How to complete this task -
Please return the whole listing exactly.

Recorded information -
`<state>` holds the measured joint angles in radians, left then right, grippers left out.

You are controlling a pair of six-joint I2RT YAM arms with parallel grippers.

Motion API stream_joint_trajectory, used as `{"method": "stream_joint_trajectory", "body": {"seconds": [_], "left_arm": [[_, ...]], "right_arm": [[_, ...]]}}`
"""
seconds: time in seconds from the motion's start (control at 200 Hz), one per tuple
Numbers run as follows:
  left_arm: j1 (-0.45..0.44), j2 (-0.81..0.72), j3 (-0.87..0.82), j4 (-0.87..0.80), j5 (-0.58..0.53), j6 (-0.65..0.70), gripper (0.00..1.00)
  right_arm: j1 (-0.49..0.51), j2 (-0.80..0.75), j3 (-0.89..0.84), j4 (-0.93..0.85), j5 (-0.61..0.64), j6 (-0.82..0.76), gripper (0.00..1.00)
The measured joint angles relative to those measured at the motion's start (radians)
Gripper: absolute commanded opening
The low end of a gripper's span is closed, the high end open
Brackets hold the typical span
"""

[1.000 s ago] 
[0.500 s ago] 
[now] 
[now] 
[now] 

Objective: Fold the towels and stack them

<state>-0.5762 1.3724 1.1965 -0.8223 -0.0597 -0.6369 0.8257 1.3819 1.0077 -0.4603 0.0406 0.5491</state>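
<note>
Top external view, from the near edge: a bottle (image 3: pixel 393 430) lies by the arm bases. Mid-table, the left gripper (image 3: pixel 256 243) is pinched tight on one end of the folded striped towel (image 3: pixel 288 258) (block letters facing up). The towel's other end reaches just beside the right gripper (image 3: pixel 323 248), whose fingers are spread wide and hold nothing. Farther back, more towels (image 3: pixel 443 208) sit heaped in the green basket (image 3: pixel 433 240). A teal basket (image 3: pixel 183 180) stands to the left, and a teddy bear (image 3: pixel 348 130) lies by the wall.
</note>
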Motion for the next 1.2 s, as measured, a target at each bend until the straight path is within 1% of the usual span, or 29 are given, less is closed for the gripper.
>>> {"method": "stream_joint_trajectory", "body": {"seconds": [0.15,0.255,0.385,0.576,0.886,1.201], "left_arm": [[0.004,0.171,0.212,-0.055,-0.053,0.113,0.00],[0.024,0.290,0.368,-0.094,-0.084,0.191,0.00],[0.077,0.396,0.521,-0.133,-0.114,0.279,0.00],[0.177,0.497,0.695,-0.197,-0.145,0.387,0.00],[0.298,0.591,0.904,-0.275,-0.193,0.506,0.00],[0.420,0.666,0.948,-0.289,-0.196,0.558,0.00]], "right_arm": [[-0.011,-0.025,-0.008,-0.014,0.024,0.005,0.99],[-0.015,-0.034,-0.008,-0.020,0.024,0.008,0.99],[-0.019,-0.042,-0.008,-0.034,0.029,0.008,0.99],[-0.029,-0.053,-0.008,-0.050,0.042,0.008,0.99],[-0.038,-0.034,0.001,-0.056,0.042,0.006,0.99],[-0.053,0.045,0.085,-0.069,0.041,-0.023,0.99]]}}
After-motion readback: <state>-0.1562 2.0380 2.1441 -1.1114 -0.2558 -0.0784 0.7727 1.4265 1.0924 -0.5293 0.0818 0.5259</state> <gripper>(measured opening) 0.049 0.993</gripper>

Written solution -
`<state>` holds the measured joint angles in radians, left then right, grippers left out.

You are controlling a pair of six-joint I2RT YAM arms with parallel grippers.

Motion API stream_joint_trajectory, used as `{"method": "stream_joint_trajectory", "body": {"seconds": [_], "left_arm": [[_, ...]], "right_arm": [[_, ...]]}}`
"""
seconds: time in seconds from the motion's start (control at 200 Hz), one per tuple
Numbers run as follows:
  left_arm: j1 (-0.45..0.44), j2 (-0.81..0.72), j3 (-0.87..0.82), j4 (-0.87..0.80), j5 (-0.58..0.53), j6 (-0.65..0.70), gripper (0.00..1.00)
  right_arm: j1 (-0.49..0.51), j2 (-0.80..0.75), j3 (-0.89..0.84), j4 (-0.93..0.85), j5 (-0.61..0.64), j6 (-0.82..0.76), gripper (0.00..1.00)
The measured joint angles relative to those measured at the motion's start (radians)
Gripper: absolute commanded opening
The low end of a gripper's span is closed, the high end open
Brackets hold the typical span
"""

[1.000 s ago] 
[0.500 s ago] 
[now] 
[now] 
[now] 

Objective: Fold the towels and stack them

<state>-0.5762 1.3724 1.1965 -0.8223 -0.0597 -0.6369 0.8257 1.3819 1.0077 -0.4603 0.0406 0.5491</state>
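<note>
Top external view, from the near edge: a bottle (image 3: pixel 393 430) lies by the arm bases. Mid-table, the left gripper (image 3: pixel 256 243) is pinched tight on one end of the folded striped towel (image 3: pixel 288 258) (block letters facing up). The towel's other end reaches just beside the right gripper (image 3: pixel 323 248), whose fingers are spread wide and hold nothing. Farther back, more towels (image 3: pixel 443 208) sit heaped in the green basket (image 3: pixel 433 240). A teal basket (image 3: pixel 183 180) stands to the left, and a teddy bear (image 3: pixel 348 130) lies by the wall.
</note>
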Motion for the next 1.2 s, as measured, a target at each bend until the straight path is within 1% of the usual span, or 29 are given, less is closed for the gripper.
>>> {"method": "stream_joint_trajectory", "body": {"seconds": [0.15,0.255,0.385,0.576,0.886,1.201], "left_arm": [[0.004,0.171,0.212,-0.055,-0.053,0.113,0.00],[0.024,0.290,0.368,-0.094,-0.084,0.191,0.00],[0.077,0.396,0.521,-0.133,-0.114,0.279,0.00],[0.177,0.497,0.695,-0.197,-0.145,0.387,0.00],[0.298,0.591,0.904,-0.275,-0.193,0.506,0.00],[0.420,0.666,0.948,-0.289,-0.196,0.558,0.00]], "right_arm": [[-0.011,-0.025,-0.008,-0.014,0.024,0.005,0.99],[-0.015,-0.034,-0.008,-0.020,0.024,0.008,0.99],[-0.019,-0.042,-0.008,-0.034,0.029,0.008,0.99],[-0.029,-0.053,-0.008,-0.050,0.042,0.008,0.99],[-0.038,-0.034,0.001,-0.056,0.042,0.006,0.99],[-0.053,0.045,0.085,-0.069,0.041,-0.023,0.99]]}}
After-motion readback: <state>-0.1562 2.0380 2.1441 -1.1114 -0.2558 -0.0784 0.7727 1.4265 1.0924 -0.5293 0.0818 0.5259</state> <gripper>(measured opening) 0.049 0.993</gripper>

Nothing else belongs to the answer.